4. D’une part, il ne résulte pas de l’instruction qu’alors même qu’elle n’a pas permis de prévenir les agissements alors inédits et imprévisibles dont la jeune E a été victime, la surveillance des élèves de l’école Mauperthuis assurée durant la pause méridienne par les agents de la commune de Claye-Souilly le 27 mars 2025 aurait été insuffisante ou défaillante.

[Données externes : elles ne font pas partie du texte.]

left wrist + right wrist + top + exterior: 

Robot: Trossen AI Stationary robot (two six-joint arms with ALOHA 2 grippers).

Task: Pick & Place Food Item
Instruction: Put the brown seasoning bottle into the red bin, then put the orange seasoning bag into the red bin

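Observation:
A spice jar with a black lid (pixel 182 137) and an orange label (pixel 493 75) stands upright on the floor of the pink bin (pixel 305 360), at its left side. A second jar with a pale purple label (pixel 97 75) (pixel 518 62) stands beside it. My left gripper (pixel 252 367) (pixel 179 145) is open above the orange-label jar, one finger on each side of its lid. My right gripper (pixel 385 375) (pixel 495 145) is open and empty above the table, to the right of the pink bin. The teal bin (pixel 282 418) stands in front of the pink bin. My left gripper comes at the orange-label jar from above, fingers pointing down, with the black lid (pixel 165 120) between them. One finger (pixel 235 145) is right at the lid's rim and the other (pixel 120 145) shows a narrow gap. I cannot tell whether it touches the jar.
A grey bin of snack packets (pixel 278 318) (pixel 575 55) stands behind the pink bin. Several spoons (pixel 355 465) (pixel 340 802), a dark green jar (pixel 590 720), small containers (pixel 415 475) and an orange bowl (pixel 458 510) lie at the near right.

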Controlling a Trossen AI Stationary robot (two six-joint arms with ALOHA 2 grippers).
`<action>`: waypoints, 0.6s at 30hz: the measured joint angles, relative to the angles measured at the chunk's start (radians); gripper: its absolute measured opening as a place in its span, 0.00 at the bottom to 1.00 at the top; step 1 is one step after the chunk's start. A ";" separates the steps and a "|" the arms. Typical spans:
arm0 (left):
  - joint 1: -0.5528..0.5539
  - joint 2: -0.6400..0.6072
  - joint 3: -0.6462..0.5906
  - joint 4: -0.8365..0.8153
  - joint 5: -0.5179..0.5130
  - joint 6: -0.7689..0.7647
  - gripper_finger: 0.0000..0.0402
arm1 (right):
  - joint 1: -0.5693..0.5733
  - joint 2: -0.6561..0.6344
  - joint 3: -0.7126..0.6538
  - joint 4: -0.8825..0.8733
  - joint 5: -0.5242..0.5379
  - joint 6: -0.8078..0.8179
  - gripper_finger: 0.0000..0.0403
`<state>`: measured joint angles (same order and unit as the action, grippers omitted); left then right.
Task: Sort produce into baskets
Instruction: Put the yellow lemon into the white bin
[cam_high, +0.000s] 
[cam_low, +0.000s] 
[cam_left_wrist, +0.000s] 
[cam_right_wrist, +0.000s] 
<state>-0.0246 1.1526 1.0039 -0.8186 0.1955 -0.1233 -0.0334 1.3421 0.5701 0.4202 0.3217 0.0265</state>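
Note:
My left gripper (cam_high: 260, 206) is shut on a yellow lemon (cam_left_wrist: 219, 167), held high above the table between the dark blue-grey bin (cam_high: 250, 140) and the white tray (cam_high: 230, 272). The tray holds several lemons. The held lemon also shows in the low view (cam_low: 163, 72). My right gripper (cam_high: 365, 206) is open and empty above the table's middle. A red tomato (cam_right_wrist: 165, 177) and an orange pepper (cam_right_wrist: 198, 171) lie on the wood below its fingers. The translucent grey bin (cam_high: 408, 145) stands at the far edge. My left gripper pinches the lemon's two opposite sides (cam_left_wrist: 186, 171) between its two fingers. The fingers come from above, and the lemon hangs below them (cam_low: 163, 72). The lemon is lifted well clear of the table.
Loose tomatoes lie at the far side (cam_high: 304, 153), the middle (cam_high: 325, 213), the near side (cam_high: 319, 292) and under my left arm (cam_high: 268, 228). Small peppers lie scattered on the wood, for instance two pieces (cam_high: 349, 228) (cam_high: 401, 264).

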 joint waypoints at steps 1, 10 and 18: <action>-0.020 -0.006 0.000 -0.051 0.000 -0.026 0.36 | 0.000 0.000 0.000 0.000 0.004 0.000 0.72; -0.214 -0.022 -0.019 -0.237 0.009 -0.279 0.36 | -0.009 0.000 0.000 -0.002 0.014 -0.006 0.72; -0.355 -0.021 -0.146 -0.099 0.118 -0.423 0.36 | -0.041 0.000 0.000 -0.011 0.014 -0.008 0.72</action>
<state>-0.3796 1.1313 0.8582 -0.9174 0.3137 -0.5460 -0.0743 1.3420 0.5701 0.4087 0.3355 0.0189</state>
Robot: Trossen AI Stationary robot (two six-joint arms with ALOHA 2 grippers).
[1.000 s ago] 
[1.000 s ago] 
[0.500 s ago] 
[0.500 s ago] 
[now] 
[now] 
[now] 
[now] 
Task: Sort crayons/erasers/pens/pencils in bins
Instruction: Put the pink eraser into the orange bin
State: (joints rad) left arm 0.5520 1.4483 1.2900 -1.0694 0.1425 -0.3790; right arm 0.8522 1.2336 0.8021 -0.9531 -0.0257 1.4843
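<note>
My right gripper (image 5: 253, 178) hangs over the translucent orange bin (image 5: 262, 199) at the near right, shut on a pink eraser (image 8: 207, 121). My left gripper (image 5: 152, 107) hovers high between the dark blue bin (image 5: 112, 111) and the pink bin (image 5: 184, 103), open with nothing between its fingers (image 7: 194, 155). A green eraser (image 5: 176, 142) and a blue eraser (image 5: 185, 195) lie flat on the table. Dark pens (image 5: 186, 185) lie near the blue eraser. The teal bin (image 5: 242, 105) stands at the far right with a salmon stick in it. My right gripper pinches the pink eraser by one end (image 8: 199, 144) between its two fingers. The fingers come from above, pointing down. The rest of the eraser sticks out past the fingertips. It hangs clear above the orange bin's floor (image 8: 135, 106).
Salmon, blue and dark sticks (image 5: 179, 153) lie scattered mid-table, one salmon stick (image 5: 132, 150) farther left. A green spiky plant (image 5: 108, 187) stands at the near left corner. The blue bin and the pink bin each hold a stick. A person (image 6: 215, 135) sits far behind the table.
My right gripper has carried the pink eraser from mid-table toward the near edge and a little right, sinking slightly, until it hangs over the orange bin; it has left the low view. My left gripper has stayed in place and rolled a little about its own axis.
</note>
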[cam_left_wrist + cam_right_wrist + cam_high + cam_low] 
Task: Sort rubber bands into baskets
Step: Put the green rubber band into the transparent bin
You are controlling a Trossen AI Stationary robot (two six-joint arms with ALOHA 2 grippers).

5. D’autre part, il résulte de l’instruction qu’à la suite des attouchements qu’elle a subis, la jeune E s’est plaint, auprès d’un des deux animateurs chargés de la surveillance des élèves dans la cour de récréation durant la pause méridienne le 27 mars 2025, qu’elle avait été importunée par quatre élèves, sans alors oser lui préciser la nature des faits en cause, celle-ci n’ayant ensuite été révélée qu’à son enseignant durant les heures d’activité scolaire de l’après-midi et la commune de Claye-Souilly n’en ayant été informée que plus tard dans la journée. Il résulte également de l’instruction que, le vendredi 28 mars 2025, soit dès le lendemain des faits, la directrice du pôle Éducation Enfance Jeunesse de la commune a convié Mme A à un rendez-vous pour évoquer la situation et sa prise en charge et que ce rendez-vous a eu lieu le lundi 31 mars 2025. Il en résulte enfin que, le mercredi 2 avril 2025, soit la veille de l’introduction de la présente instance, la requérante, dont la fille n’avait pas encore repris l’école, a été informée par courriel que, parallèlement aux mesures prises, pour ce qui les concerne, par les services de l’éducation nationale, la commune envisageait pour sa part de mettre en œuvre des mesures comprenant notamment l’organisation d’un temps d’échange avec un animateur référent de la jeune E, la surveillance accrue de celle-ci et des enfants gravitant autour d’elle dans la cour de récréation, le décalage entre la prise de repas de l’intéressée et celle des quatre enfants auteurs des faits et la sensibilisation des animateurs à une procédure à suivre en cas d’éventuelle survenance de faits similaires. Dans ces conditions, et alors que Mme A a décidé le 3 avril 2025 de désinscrire sa fille du service communal de restauration scolaire, il n’apparaît pas qu’eu égard à ses moyens, la commune de Claye-Souilly aurait porté une atteinte grave et manifestement illégale à une liberté fondamentale de nature à justifier la prescription d’une mesure de sauvegarde sur le fondement de l’article L. 521-2 du code de justice administrative.
6. Il résulte de ce qui précède, sans qu’il soit besoin de se prononcer sur la condition d’urgence particulière posée à cet article, que la requête de Mme A doit être rejetée.
O R D O N N E :
Article 1er :La requête de Mme A est rejetée.
Article 2 :La présente ordonnance sera notifiée à Mme B A et à la commune de
Claye-Souilly.
Copie en sera adressé pour information au recteur de l’académie de Créteil.
Fait à Melun, le 8 avril 2025.
Le juge des référés,
Signé : P. ZANELLA
La République mande et ordonne au préfet du Val-de-Marne en ce qui le concerne ou à tous commissaires de justice à ce requis en ce qui concerne les voies de droit commun contre les parties privées, de pourvoir à l’exécution de la présente décision.